> [Directions for this task] What is needed is a word-for-word copy of the listing below, without pictures.

Recorded data Block Start

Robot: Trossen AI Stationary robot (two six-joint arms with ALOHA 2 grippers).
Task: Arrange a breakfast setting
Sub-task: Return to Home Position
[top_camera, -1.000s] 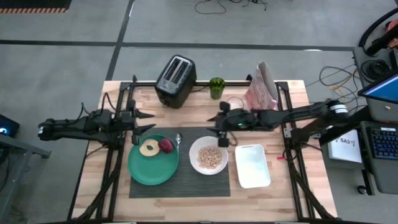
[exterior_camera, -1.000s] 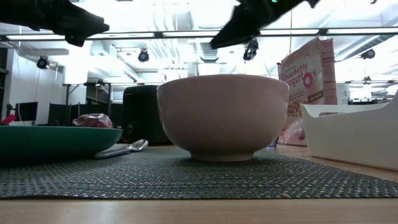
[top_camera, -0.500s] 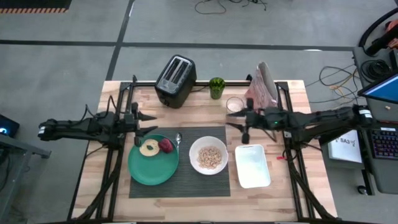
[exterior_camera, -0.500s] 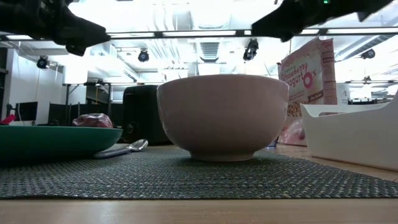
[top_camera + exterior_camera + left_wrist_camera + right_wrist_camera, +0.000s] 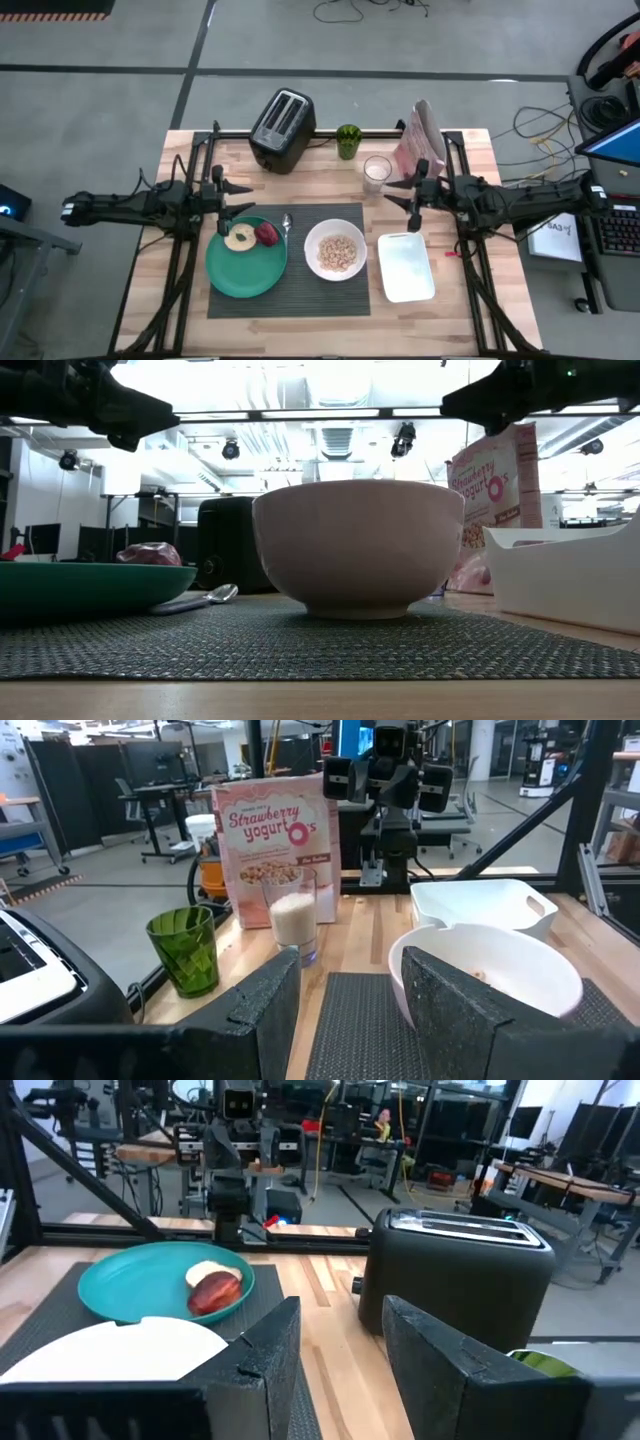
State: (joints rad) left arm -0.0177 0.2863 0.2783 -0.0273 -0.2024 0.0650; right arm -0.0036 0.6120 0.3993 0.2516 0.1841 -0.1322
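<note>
Dark ribbed placemat [image 5: 300, 295] lies mid-table, long axis left-right, carrying the green plate [image 5: 240, 272] and white bowl [image 5: 309, 250]. The white rectangular dish [image 5: 405, 270] sits just off its right edge, long axis roughly front-back. Right gripper [image 5: 392, 191] has pulled back off the mat to beside the milk glass [image 5: 376, 170], and left gripper [image 5: 246, 198] hangs by the plate's far rim. Both claws are spread wide and empty (wrist views agree), so the setting looks done and the arms look to be homing.

Grey floor [image 5: 90, 100] around the wooden counter [image 5: 330, 332]; bright ceiling strip lights [image 5: 300, 413]; workbenches [image 5: 545, 1178] beyond
</note>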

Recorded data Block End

> [Response to the exercise]
Robot: Trossen AI Stationary robot (two six-joint arms with ALOHA 2 grippers).
Task: Arrange a breakfast setting
Sub-task: Return to Home Position
[top_camera, -1.000s] 
[exterior_camera, -1.000s] 
[top_camera, -0.500s] 
[exterior_camera, -0.500s] 
[top_camera + exterior_camera + left_wrist_camera + right_wrist_camera, +0.000s] 
State: (joints rad) left arm -0.0177 0.2863 0.2783 -0.0273 -0.2024 0.0650; right arm -0.0036 0.6120 0.3993 0.2516 0.1841 -0.1322
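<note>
Dark ribbed placemat [image 5: 300, 295] lies mid-table, long axis left-right, carrying the green plate [image 5: 240, 272] and white bowl [image 5: 309, 250]. The white rectangular dish [image 5: 405, 270] sits just off its right edge, long axis roughly front-back. Right gripper [image 5: 392, 191] has pulled back off the mat to beside the milk glass [image 5: 376, 170], and left gripper [image 5: 246, 198] hangs by the plate's far rim. Both claws are spread wide and empty (wrist views agree), so the setting looks done and the arms look to be homing.

Grey floor [image 5: 90, 100] around the wooden counter [image 5: 330, 332]; bright ceiling strip lights [image 5: 300, 413]; workbenches [image 5: 545, 1178] beyond
</note>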

That finishes the exercise, with nothing more to add.